Go through the material line by line and copy each one with the word "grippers".

== == ==

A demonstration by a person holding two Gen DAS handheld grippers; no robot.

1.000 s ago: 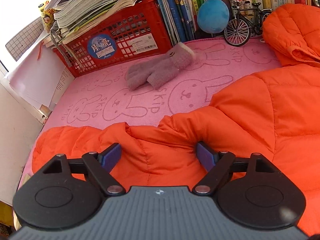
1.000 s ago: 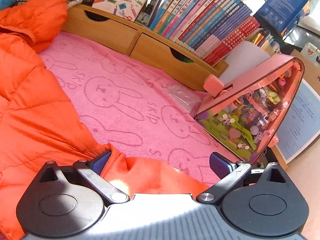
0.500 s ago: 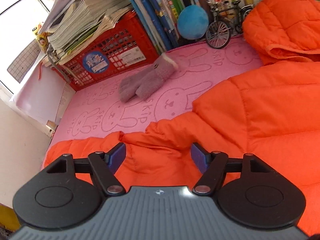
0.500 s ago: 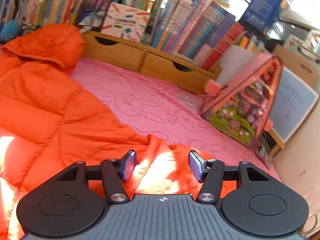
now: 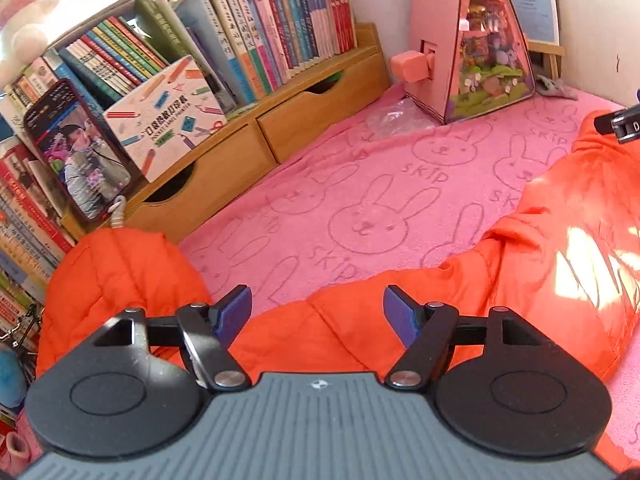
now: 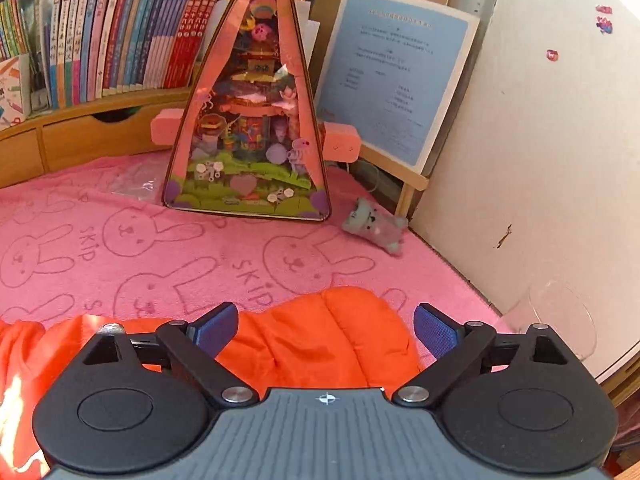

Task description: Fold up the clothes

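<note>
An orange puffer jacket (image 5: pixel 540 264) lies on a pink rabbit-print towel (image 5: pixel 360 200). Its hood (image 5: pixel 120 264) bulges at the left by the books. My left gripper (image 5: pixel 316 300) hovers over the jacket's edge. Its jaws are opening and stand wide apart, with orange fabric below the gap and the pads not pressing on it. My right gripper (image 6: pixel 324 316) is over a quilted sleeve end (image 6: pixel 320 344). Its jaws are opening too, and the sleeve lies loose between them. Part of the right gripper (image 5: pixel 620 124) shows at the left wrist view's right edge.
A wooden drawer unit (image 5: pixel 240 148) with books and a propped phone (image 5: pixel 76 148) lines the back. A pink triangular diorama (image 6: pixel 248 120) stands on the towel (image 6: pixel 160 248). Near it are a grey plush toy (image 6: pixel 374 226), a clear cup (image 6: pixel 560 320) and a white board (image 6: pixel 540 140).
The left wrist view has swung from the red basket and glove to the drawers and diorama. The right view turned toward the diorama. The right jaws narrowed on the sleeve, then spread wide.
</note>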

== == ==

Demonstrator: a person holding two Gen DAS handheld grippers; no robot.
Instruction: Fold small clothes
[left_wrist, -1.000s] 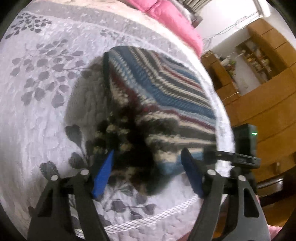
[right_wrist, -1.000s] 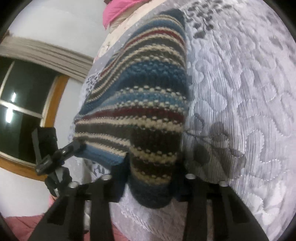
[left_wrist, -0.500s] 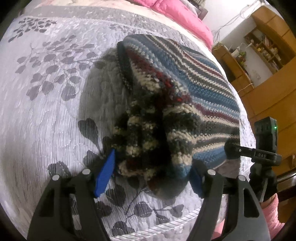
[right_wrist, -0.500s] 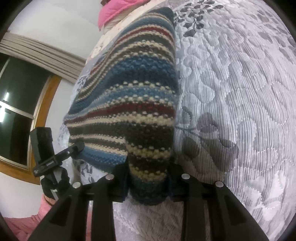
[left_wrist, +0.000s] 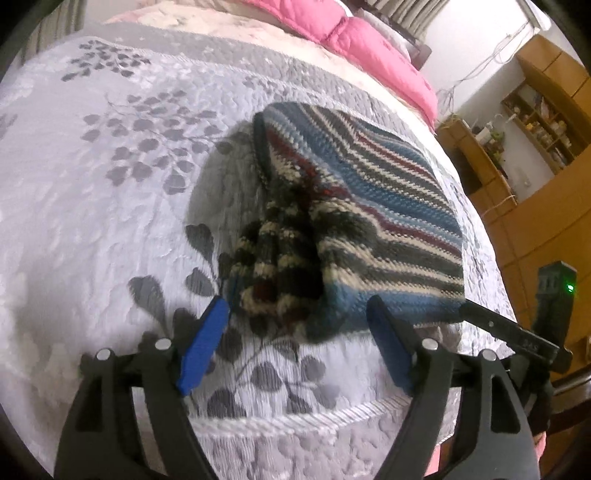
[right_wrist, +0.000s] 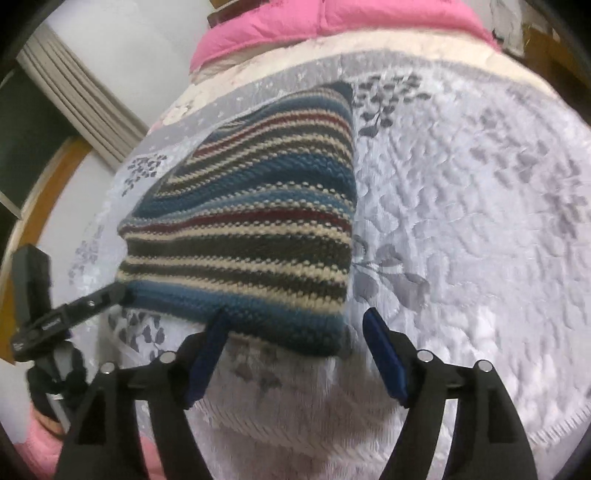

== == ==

- Answer section:
A demonstration by a person holding two Gen DAS handheld grippers; no robot.
Demonstrator: a person holding two Gen DAS handheld grippers; no robot.

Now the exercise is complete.